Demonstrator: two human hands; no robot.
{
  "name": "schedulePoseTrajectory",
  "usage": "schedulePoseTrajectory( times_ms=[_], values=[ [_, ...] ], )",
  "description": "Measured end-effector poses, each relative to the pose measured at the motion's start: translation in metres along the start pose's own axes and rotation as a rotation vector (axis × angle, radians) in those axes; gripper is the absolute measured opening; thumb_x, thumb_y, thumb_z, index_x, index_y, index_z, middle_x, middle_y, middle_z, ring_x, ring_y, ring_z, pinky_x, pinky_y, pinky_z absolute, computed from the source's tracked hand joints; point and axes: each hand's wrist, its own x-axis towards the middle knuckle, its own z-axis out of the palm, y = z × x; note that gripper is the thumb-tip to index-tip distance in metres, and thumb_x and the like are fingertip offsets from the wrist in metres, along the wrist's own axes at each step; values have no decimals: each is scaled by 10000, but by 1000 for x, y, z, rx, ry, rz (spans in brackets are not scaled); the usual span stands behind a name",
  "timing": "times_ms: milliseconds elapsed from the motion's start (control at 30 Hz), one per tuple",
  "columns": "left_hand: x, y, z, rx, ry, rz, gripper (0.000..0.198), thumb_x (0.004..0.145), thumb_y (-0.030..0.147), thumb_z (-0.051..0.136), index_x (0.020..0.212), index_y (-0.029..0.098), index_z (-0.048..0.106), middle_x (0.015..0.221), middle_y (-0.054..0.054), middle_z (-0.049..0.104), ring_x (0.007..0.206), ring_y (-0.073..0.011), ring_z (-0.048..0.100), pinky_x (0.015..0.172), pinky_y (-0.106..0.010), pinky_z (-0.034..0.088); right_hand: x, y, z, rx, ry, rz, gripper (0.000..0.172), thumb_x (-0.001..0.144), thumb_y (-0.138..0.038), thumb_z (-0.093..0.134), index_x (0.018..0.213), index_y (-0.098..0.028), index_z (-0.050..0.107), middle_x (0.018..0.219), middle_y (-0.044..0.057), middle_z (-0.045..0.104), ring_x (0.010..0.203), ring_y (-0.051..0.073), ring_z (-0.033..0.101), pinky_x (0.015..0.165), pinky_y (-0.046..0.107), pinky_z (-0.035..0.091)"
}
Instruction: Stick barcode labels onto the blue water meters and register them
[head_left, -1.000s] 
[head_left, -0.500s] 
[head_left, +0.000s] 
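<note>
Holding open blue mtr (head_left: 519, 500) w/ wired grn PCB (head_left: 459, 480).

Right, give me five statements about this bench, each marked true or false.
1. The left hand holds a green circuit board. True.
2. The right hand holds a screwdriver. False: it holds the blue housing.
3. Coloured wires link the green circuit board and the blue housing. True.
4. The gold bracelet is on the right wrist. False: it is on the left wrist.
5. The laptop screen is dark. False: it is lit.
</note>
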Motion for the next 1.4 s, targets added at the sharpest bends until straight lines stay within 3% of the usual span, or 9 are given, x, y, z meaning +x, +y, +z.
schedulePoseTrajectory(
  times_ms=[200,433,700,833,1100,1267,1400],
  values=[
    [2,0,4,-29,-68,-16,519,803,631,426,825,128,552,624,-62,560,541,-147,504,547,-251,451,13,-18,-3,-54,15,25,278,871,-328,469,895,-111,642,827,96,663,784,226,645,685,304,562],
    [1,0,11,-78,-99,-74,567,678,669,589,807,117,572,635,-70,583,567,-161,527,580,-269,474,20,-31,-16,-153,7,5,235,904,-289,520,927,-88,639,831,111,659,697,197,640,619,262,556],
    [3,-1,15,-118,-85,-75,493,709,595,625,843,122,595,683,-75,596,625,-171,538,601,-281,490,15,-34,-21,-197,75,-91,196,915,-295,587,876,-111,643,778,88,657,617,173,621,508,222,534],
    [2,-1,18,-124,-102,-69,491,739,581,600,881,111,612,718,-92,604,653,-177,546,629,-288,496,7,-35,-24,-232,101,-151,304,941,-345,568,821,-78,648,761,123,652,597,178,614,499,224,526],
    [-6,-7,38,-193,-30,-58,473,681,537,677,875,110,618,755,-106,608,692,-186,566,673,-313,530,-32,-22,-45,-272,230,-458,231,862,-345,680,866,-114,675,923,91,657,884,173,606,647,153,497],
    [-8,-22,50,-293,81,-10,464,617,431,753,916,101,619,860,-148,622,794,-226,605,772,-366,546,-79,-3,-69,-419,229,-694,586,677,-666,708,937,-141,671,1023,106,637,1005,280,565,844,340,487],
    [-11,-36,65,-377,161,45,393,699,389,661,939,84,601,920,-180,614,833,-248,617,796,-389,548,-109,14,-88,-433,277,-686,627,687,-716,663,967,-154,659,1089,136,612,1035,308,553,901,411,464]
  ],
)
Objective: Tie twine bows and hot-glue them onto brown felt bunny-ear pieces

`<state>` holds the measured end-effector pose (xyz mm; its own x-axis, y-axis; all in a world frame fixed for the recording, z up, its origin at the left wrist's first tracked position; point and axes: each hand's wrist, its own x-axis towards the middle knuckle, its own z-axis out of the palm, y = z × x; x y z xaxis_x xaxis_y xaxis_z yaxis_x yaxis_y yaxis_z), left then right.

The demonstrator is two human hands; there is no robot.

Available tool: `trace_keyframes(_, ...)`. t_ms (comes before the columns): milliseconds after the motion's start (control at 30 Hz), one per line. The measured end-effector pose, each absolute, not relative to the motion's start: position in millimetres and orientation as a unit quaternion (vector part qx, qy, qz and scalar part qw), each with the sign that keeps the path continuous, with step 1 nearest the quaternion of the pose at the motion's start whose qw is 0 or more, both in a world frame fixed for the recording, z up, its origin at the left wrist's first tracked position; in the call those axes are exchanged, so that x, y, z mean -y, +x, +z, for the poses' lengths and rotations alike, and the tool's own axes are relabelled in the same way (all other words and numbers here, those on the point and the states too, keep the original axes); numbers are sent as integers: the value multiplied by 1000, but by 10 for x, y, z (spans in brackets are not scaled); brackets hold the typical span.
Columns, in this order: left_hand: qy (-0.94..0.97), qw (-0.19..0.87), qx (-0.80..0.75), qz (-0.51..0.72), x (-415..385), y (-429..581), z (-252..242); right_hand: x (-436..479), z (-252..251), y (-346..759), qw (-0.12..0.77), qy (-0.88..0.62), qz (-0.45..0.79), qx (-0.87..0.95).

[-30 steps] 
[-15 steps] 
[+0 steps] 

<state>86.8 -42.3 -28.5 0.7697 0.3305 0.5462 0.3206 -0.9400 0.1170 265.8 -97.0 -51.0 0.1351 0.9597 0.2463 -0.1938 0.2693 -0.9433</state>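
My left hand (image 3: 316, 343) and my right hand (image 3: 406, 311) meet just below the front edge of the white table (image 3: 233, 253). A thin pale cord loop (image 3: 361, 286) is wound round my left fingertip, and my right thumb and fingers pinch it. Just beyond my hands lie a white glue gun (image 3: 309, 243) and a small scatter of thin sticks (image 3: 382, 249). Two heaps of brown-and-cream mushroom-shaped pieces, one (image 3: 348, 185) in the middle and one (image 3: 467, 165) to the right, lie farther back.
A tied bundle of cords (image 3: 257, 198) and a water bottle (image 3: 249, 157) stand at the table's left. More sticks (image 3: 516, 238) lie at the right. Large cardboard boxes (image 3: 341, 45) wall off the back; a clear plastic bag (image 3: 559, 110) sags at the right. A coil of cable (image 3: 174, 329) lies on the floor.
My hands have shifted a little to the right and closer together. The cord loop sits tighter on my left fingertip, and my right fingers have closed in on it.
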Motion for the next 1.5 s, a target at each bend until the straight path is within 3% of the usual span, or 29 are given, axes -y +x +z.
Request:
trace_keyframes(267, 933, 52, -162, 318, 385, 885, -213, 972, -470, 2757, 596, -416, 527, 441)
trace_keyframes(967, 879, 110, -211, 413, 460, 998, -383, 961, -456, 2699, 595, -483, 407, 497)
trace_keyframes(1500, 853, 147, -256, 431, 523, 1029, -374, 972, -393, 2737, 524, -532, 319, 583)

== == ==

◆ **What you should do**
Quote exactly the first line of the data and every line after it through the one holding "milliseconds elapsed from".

◆ **Response**
Demonstrator: two human hands; no robot.
{
  "name": "schedulePoseTrajectory",
  "usage": "schedulePoseTrajectory( times_ms=[_], values=[ [_, ...] ], )",
  "description": "Measured end-effector poses, each relative to the pose measured at the motion's start: translation in metres along the start pose's own axes and rotation as a rotation vector (axis × angle, radians) in those axes; gripper is the absolute measured opening; thumb_x, thumb_y, thumb_z, index_x, index_y, index_z, middle_x, middle_y, middle_z, ring_x, ring_y, ring_z, pinky_x, pinky_y, pinky_z absolute, computed from the source's tracked hand joints; point and axes: each hand's wrist, its own x-axis towards the middle knuckle, its own z-axis out of the palm, y = z × x; note that gripper is the thumb-tip to index-tip distance in metres, and thumb_x and the like are fingertip offsets from the wrist in metres, along the wrist's own axes at each step; values have no decimals: each is scaled by 10000, but by 1000 for x, y, z, rx, ry, rz (spans in brackets are not scaled); the usual span stands behind a name",
  "timing": "times_ms: milliseconds elapsed from the motion's start (control at 30 Hz), one per tuple",

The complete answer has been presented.